The listing, minus its pictures, is to be given again exactly.

Information supplied:
---------------

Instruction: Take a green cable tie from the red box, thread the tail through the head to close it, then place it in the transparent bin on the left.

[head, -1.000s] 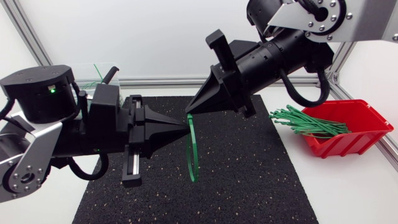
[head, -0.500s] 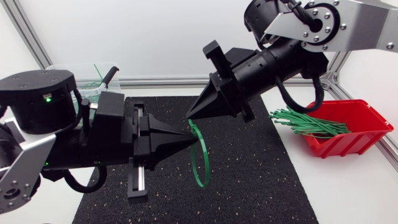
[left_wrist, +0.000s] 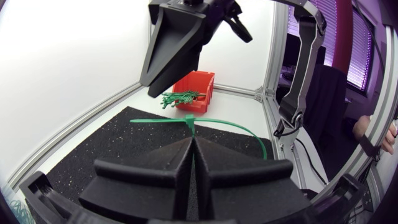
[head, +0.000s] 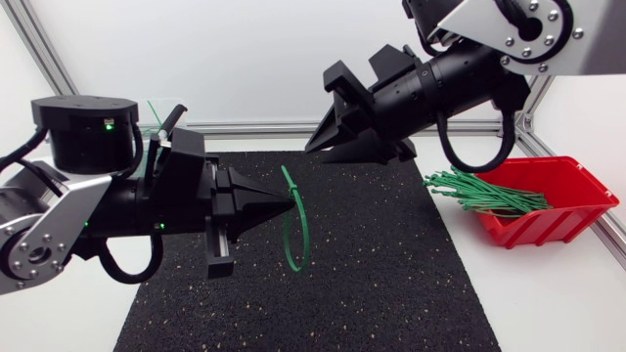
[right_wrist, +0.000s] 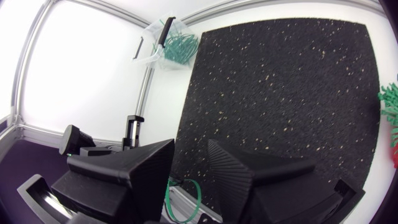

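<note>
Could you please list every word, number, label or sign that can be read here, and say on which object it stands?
None: no readable text shows in any view. The red plastic box, the thin green plastic cable tie, the transparent plastic bin and the black speckled mat bear no visible print.

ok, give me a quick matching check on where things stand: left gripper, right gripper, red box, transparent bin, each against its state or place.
1. left gripper
2. right gripper
3. red box
4. transparent bin

A. open, holding nothing
B. at back left, behind the left arm
C. shut on the looped cable tie
D. at far right, loose ties spilling out

Pairs: 1-C, 2-A, 3-D, 4-B
</note>
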`<action>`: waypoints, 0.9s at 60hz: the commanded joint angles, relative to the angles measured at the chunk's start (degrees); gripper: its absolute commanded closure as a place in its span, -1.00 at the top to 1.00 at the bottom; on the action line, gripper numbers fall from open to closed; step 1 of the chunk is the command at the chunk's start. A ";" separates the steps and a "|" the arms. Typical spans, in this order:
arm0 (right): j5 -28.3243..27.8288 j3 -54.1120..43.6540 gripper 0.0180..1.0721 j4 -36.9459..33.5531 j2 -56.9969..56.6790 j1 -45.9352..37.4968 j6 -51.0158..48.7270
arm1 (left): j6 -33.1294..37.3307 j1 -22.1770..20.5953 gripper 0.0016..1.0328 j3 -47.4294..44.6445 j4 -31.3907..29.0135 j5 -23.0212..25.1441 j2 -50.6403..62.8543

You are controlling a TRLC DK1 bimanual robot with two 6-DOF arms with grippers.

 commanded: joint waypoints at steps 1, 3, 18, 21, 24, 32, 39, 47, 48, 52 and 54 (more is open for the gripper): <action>4.98 -2.45 0.23 1.05 -0.05 0.50 -3.66 | 2.78 1.39 -0.94 2.49 -1.98 -0.26 1.58; 8.23 -3.07 0.23 2.11 -0.13 0.50 -4.54 | 3.93 1.48 -0.94 3.01 -3.12 -1.40 1.94; 23.08 -5.27 0.37 4.83 -2.77 -0.65 -10.78 | 10.34 4.29 -0.94 6.26 -11.03 -12.56 3.43; 25.63 -5.97 0.42 5.71 -3.83 -0.91 -12.09 | 11.84 5.53 -0.94 6.79 -11.47 -15.73 3.08; 28.53 -6.41 0.51 5.89 -4.44 -0.91 -13.59 | 12.63 6.58 -0.94 7.06 -11.38 -17.92 2.64; 39.25 -10.36 0.66 11.16 -6.81 -0.21 -17.46 | 13.95 9.83 -0.94 8.20 -10.41 -23.46 1.85; 44.35 -13.18 0.80 14.41 -8.31 -0.21 -20.00 | 14.39 15.72 -0.94 11.63 -9.89 -26.80 2.11; 48.31 -15.81 0.90 17.66 -9.89 -0.56 -21.76 | 15.00 21.78 -0.94 15.67 -6.55 -30.40 4.75; 48.74 -16.08 0.90 18.02 -10.07 -0.56 -21.94 | 15.00 22.58 -0.94 16.28 -6.37 -30.76 5.10; 51.21 -17.48 0.90 20.92 -11.03 -0.74 -23.70 | 14.30 25.74 -0.94 19.45 -5.49 -31.99 7.65; 52.26 -17.84 0.90 21.62 -11.38 -0.91 -24.14 | 13.68 27.50 -0.94 21.29 -4.88 -32.78 9.32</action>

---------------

Written solution:
Instruction: Take a green cable tie from the red box, thread the tail through the head to close it, then place it in the transparent bin on the left.

[head, -1.000s] 
[head, -0.500s] 
[left_wrist, +0.000s] 
[head, +0.000s] 
[right_wrist, +0.000s] 

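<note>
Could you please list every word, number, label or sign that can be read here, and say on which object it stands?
None: no readable text shows in any view. The red plastic box, the thin green plastic cable tie, the transparent plastic bin and the black speckled mat bear no visible print.

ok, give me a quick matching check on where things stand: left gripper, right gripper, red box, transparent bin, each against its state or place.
1. left gripper
2. right gripper
3. red box
4. transparent bin

A. open, holding nothing
B. at back left, behind the left arm
C. shut on the looped cable tie
D. at far right, loose ties spilling out

Pairs: 1-C, 2-A, 3-D, 4-B
</note>
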`<action>`: waypoints, 0.9s at 60hz: the commanded joint angles, relative to the angles measured at the chunk's start (degrees); gripper: its absolute commanded closure as a place in its span, -1.00 at the top to 1.00 at the bottom; on the action line, gripper numbers fall from open to closed; step 1 of the chunk is the command at the chunk's start. A ";" separates the steps and a "|" the arms. Typical spans, in this order:
arm0 (right): j5 -28.3243..27.8288 j3 -54.1120..43.6540 gripper 0.0180..1.0721 j4 -36.9459..33.5531 j2 -56.9969..56.6790 j1 -45.9352..37.4968 j6 -51.0158..48.7270
arm1 (left): j6 -33.1294..37.3307 j1 -22.1770..20.5953 gripper 0.0016..1.0328 j3 -47.4294..44.6445 j4 -31.3907..29.0135 j5 -23.0212..25.1441 j2 -50.6403..62.8543

You are controlling a TRLC DK1 bimanual robot with two 6-DOF arms with grippers.

 commanded: joint waypoints at steps 1, 3, 18, 21, 24, 32, 39, 47, 48, 52 and 54 (more is open for the gripper): <action>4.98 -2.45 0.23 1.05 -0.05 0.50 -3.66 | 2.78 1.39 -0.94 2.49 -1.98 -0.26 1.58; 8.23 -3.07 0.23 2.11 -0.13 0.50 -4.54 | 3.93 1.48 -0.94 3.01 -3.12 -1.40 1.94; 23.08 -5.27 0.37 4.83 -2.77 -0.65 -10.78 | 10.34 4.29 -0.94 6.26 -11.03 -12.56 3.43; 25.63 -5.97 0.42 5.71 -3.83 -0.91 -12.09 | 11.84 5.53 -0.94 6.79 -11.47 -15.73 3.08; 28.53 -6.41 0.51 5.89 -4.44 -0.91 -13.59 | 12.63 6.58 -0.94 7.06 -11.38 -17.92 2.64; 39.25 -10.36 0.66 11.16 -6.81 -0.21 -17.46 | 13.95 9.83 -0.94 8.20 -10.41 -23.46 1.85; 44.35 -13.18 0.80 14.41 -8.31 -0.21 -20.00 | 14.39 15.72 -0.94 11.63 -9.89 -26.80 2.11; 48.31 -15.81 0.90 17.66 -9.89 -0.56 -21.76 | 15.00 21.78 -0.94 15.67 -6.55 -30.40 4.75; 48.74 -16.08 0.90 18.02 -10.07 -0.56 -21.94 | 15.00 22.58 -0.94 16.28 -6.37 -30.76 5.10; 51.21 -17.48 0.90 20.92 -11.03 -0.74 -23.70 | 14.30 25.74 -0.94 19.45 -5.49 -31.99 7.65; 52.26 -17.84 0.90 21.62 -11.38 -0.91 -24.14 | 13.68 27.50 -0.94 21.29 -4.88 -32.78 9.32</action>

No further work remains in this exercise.